[MATERIAL PROVIDED]

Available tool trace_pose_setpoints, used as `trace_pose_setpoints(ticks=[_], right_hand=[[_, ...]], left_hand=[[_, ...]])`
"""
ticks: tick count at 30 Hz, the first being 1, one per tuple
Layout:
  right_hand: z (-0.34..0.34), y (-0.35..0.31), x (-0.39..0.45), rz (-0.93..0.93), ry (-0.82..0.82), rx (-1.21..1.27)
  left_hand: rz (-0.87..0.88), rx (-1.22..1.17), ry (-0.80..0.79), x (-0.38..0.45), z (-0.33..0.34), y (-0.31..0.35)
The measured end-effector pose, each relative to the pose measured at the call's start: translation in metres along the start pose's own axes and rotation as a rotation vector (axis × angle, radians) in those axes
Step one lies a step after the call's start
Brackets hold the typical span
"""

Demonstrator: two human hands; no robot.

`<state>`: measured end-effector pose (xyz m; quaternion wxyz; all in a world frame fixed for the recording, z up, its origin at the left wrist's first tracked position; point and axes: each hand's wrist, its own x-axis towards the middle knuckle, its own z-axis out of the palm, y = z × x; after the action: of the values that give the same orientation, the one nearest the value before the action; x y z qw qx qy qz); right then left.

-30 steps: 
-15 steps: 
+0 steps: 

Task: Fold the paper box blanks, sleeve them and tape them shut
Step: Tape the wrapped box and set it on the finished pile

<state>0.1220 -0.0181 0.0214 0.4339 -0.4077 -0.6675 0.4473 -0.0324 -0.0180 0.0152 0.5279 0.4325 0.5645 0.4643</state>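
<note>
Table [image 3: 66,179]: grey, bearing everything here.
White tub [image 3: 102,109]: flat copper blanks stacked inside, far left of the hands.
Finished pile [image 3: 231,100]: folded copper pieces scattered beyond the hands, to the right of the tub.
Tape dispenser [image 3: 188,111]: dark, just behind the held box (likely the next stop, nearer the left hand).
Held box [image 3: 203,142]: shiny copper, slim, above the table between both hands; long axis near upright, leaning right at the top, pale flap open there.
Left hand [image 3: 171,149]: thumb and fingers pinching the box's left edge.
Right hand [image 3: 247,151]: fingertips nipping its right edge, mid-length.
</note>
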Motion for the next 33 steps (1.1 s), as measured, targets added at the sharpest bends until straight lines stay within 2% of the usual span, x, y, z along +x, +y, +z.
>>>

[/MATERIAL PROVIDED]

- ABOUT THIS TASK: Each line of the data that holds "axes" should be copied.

- EXERCISE RESPONSE:
The measured end-effector pose, each relative to the pose measured at the call's start: translation in metres along the start pose's own axes and rotation as a rotation vector (axis × angle, radians) in those axes
`<state>`: measured end-effector pose (xyz m; quaternion wxyz; all in a world frame fixed for the recording, z up, its origin at the left wrist's first tracked position; point and axes: each hand's wrist, its own x-axis towards the middle knuckle, its own z-axis out of the palm, y = z × x; after the action: of the values that give the same orientation, the one nearest the value before the action; x y z qw qx qy qz); right then left.

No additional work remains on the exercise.